ESPN Trucks Verizon Into ‘King of Fandom’ Promo

ESPN is looking for the biggest live-sports junkie in the country who’s also a Verizon Communications broadband subscriber, as part of a promotion tied to the Sept. 1 relaunch of the ESPN360.com video site.

The winner of ESPN and Verizon’s King of Fandom contest will get a one-year lease on a customized Ford F-250 pickup truck, featuring a 36-inch HDTV plasma display and satellite TV service from DirecTV. (ESPN noted that DirecTV is not a contest sponsor, although Verizon resells DirecTV service where it doesn't offer FiOS.)

The truck has six other TV screens, a Dell XPS M1710 laptop, a satellite-based Internet connection from KVH, red LED underbody lighting, limousine tinting, sports tickers along on the truck’s roof, exterior weatherproof speakers, a stainless-steel serving table modeled on ESPN’s SportsCenter desk, a grill-and-refrigerator system and bleacher seating.
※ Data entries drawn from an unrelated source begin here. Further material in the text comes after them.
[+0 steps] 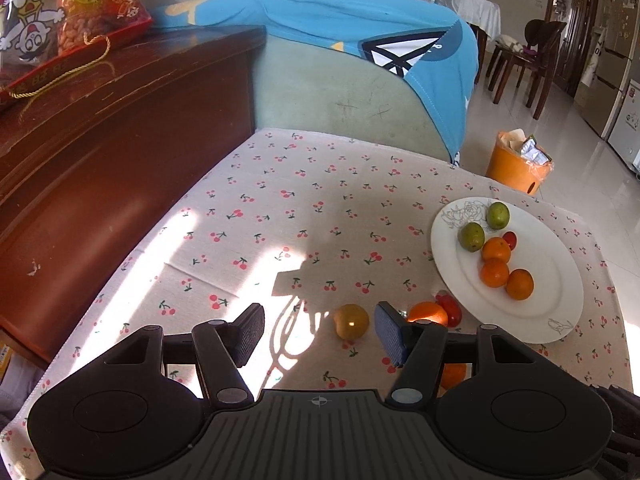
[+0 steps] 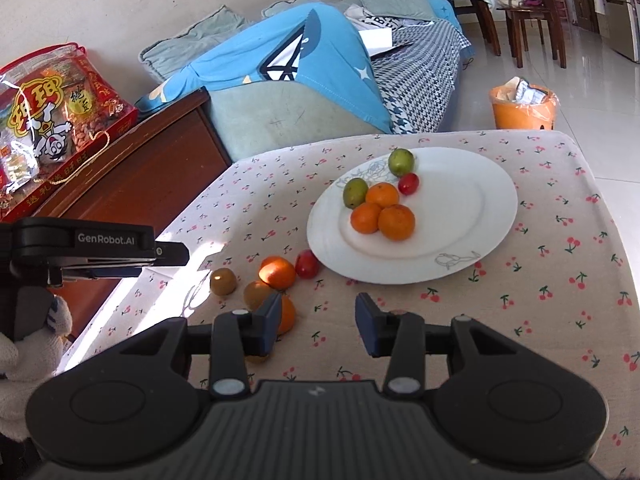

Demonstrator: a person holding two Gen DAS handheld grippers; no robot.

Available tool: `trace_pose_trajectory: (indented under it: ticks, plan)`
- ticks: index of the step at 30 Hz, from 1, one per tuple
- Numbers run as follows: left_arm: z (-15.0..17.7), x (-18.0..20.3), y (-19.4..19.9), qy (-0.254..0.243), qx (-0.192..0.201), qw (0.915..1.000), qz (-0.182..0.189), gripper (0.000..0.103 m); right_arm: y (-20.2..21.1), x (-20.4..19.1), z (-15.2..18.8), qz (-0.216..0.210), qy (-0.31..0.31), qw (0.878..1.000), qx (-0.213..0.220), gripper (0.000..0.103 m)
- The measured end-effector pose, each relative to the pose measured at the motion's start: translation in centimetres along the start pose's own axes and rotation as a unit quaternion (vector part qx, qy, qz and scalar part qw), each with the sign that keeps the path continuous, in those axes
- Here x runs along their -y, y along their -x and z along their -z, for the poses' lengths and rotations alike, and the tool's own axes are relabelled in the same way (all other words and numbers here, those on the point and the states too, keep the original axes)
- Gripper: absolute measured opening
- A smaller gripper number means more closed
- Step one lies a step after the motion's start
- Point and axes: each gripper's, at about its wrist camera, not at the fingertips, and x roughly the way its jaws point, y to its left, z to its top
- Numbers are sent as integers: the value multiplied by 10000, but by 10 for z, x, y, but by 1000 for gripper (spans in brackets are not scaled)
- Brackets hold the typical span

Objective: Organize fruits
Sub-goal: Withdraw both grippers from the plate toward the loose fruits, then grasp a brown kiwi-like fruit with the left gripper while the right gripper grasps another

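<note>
Fruits lie in two groups on the cherry-print tablecloth (image 2: 540, 208): six already sit on the white plate (image 2: 480, 216), and a loose cluster waits just off its near-left rim. On the plate, three oranges (image 2: 382, 214) touch one another, with two green fruits (image 2: 376, 174) and a small red fruit (image 2: 409, 183) beside them toward the far rim, so the sorting looks well begun but not finished. Off the plate, a sunlit orange (image 2: 278, 272) sits touching a red fruit (image 2: 307, 264) that lies just beside the plate's edge; a brownish-green fruit (image 2: 223, 281) stands a little apart to the left, a second one (image 2: 256, 294) is near it, and another orange (image 2: 287, 314) is partly hidden behind a finger, so its exact contact is hard to judge. The left gripper (image 1: 319, 330) hovers with its fingers spread and nothing pinched; the brownish-green fruit shows in the gap ahead of its pads, likely the next pick. The right gripper (image 2: 318, 326) is likewise parted and empty, over bare cloth between the cluster and the plate. Behind the table stand a dark wooden cabinet (image 2: 160, 168) bearing a red snack bag (image 2: 52, 120), a sofa under a blue blanket (image 2: 312, 64), and an orange waste bin (image 2: 524, 110) on the floor.
</note>
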Motion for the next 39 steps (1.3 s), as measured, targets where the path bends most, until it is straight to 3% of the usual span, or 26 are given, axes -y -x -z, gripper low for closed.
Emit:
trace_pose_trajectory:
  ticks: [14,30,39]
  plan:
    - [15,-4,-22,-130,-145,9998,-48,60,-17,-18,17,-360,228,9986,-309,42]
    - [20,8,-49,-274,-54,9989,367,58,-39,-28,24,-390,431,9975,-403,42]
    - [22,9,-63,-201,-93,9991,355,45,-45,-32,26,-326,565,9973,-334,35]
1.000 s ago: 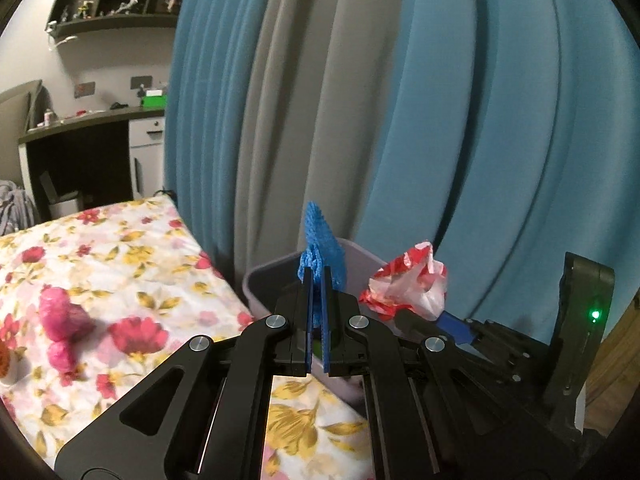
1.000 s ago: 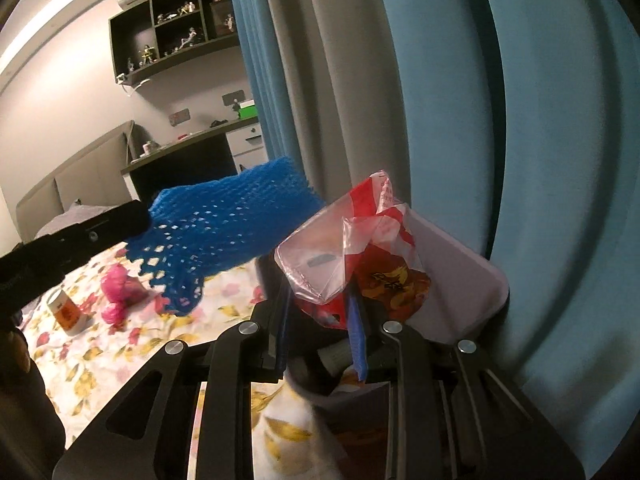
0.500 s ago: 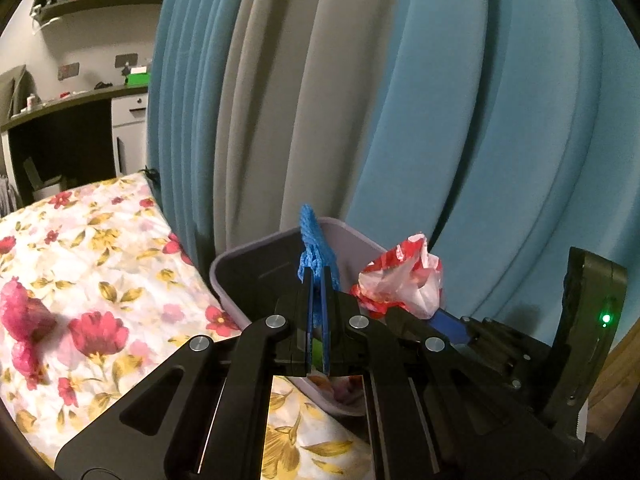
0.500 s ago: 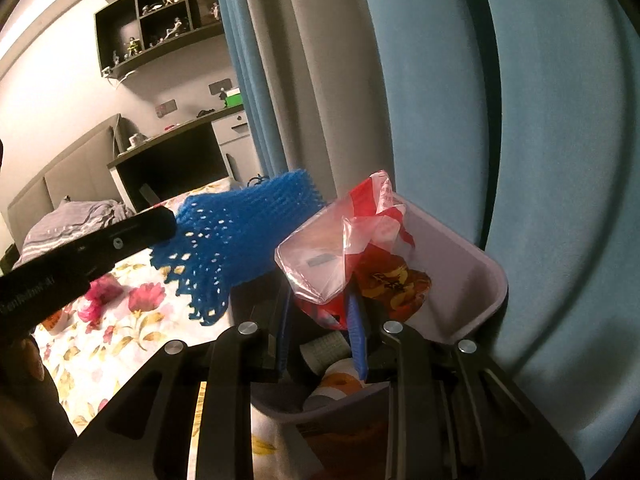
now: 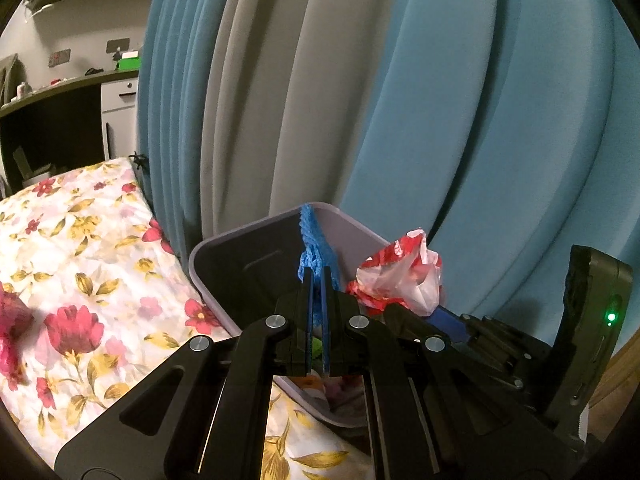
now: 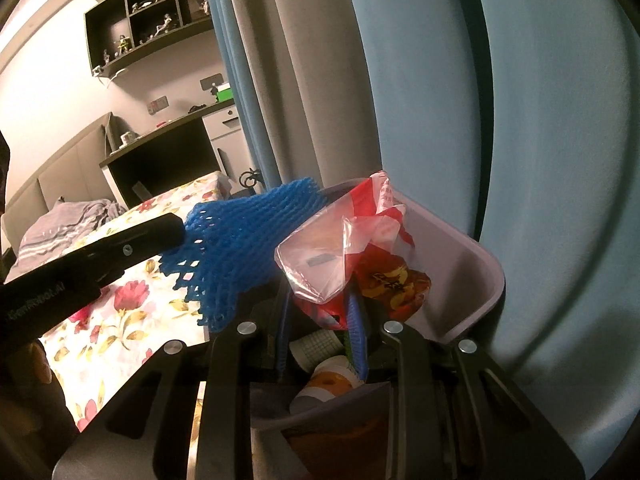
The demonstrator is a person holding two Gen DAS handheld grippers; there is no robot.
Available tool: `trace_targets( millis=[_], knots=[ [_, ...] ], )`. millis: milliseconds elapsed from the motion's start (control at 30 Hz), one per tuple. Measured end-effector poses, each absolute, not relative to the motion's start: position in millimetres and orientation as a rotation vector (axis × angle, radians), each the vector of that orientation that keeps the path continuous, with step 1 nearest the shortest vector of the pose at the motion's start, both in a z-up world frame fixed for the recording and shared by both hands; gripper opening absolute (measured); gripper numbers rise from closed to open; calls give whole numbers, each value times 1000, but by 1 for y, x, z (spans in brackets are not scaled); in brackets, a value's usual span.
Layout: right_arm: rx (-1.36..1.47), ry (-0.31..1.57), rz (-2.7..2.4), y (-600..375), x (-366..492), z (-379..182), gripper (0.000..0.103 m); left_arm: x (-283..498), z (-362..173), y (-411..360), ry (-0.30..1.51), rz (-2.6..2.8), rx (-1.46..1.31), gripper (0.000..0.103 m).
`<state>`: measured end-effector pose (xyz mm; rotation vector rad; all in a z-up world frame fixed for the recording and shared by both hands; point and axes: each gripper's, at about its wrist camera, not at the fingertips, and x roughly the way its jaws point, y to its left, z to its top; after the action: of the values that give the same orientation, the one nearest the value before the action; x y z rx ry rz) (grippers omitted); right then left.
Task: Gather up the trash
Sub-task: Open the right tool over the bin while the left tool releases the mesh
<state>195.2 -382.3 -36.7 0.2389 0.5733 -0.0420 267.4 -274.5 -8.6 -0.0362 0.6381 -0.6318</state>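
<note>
Bedroom, blue and grey curtains behind, floral bedsheet (image 5: 80, 280) lying left of both claws. Left gripper (image 5: 317, 276) is pinching a blue foam net (image 6: 248, 240) over the grey bin (image 6: 472, 280); right gripper (image 6: 320, 316) is clamping a red-and-clear plastic bag (image 6: 348, 248) above the same bin. Cups already lying inside; both pieces are awaiting release, and a pink lump is sitting far left on the sheet.

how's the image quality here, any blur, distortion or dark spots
Left wrist view: fisheye bows the curtain folds, corners go black, the bin interior is dim, the pink lump at the left edge is smeared. Right wrist view: same bowing, the shelf sharp and warmly lit, the claw body in shadow.
</note>
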Motion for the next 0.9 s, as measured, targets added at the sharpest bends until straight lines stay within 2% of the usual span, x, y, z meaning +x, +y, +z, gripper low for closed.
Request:
trace_targets(
  millis=[200,233,300,367,400,467,533,633,700,900],
  knots=[
    [237,576,-40,-384,197,-40,29,271,-14,-278,656,-647,-48,3],
    [235,577,-42,-385,197,-40,33,272,-15,-278,660,-652,-52,3],
    [233,577,-50,-384,198,-40,50,272,-16,-278,661,-662,-48,4],
    [235,570,-60,-386,196,-41,51,271,-16,-275,639,-647,-39,16],
    [238,569,-67,-387,195,-42,52,271,-16,-273,637,-637,-41,40],
    [245,570,-76,-390,194,-43,53,270,-17,-262,627,-597,-72,70],
    [248,567,-84,-393,191,-43,55,269,-16,-251,616,-573,-93,73],
    [254,556,-97,-394,187,-41,62,264,-14,-236,596,-498,-75,87],
    [252,546,-99,-392,183,-37,76,260,-12,-228,588,-469,-70,92],
    [217,518,-114,-377,172,-30,88,243,-6,-193,564,-369,-53,96]
  ],
)
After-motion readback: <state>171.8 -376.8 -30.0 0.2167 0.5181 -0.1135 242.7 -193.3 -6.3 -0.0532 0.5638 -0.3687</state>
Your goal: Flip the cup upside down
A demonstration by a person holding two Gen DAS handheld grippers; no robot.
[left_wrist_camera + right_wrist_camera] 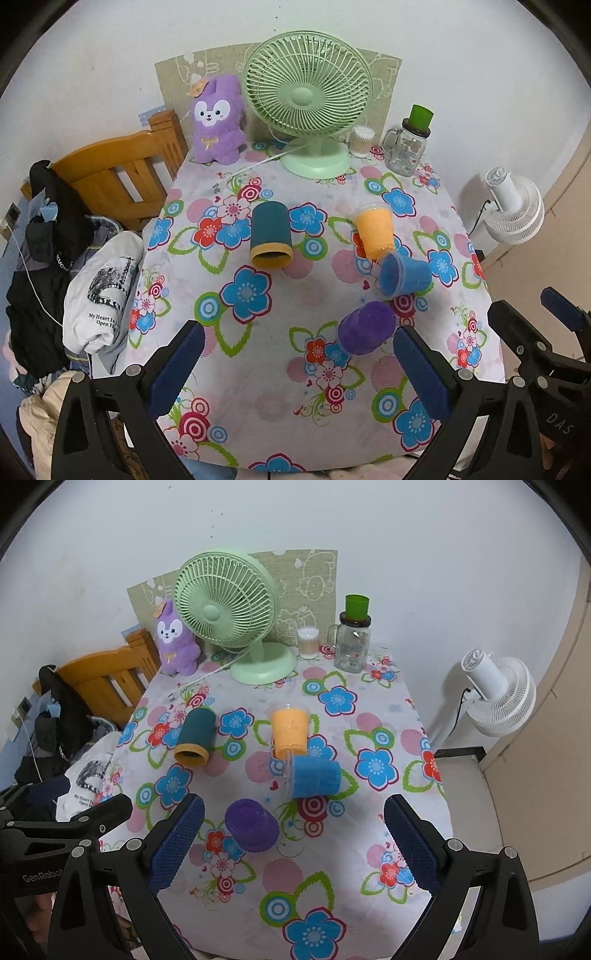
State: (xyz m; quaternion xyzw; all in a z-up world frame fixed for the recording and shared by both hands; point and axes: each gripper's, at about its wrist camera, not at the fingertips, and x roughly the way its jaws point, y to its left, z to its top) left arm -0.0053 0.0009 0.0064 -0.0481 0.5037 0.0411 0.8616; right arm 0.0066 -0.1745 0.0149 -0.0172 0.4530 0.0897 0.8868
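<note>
Several cups lie on the flowered table (280,373). A dark teal cup with a yellow rim (270,234) (195,736) lies on its side, mouth toward me. An orange cup (373,231) (290,733) and a blue cup (403,275) (314,776) also lie on their sides, touching. A purple cup (365,326) (252,824) stands upside down nearest me. My left gripper (295,369) is open and empty above the table's near edge. My right gripper (293,845) is open and empty, also near the front edge, and it shows in the left wrist view (524,314).
A green desk fan (308,99), a purple plush rabbit (218,118), a cotton swab jar (361,140) and a glass mug jar with a green cup on top (404,147) stand at the back. A wooden chair with clothes (110,177) is left. A white fan (495,696) stands right.
</note>
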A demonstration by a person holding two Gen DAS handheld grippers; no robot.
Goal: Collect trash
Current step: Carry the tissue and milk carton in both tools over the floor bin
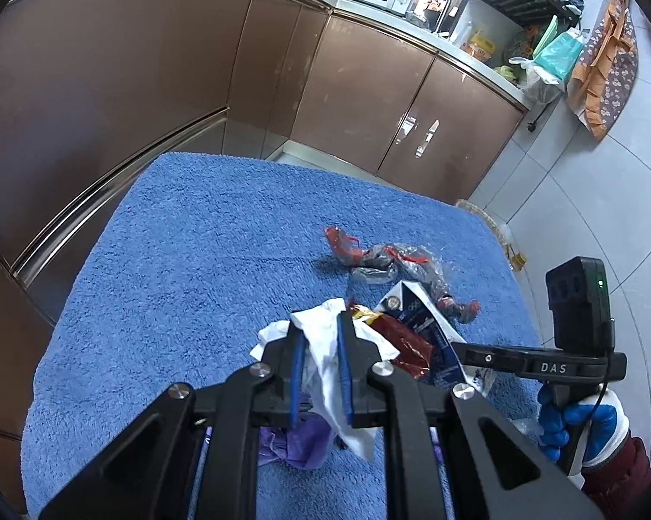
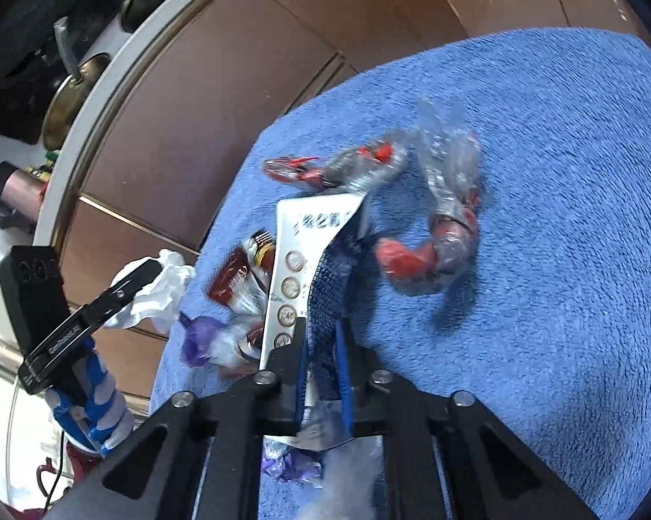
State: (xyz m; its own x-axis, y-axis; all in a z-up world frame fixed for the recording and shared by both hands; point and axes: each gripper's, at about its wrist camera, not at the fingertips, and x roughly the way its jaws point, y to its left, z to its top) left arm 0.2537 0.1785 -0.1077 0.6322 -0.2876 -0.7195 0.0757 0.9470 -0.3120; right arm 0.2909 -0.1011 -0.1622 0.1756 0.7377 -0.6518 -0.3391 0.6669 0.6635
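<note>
A blue towel (image 1: 195, 238) covers the surface amid brown kitchen cabinets (image 1: 109, 65). Trash gathers near its front edge: clear red-printed wrappers (image 1: 382, 260) lie apart, farther back. The right gripper (image 2: 321, 346) is clenched on a blue-and-white carton (image 2: 312, 234); the left gripper (image 1: 321, 346) grips a white tissue (image 1: 325, 372). Collection appears midway; next likely comes lifting both to a bin, which is unseen. A purple scrap (image 1: 291, 446) sits half hidden beneath the left gripper.

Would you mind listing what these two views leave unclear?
- Left wrist view: the purple scrap is mostly hidden under the left hand-held gripper and its white paper.
- Right wrist view: the clear red-printed wrapper is motion-blurred; its print is unreadable.
- Either view: no bin shows.
</note>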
The über-fan also will receive $25,000 “to indulge in the definitive sports-event roadtrip,” plus a free year of Verizon broadband Internet service.

The prizes will go to the Verizon broadband customer who racks up the most points answering daily quizzes on www.verizonsurround.com/sports between Sept. 1 and 19. The trivia questions are being devised by Howie Schwab, of ESPN’s Stump the Schwab, and will key off live sports programming available on ESPN360.

A larger question is when more cable operators will become ESPN360 super-fans. The site is free to broadband users whose providers have paid a per-subscriber fee to ESPN.

So far the biggest takers have been Verizon and AT&T, though RCN is now on board and Charter Communications offers access to the site in two markets.

Cable ultimately may be swayed by the slew of live programming on the broadband site, as ESPN executives suggested last week at the network’s media day event in Bristol, Conn. 

As part of the revamped strategy for the site, ESPN360 will deliver 2,000 live events in the next 12 months – more than ESPN and ESPN2 combined, according to the programmer. The site’s new features include the ability to view 10 live event simultaneously and a 640-by-360-pixel main viewing window, which can be resized.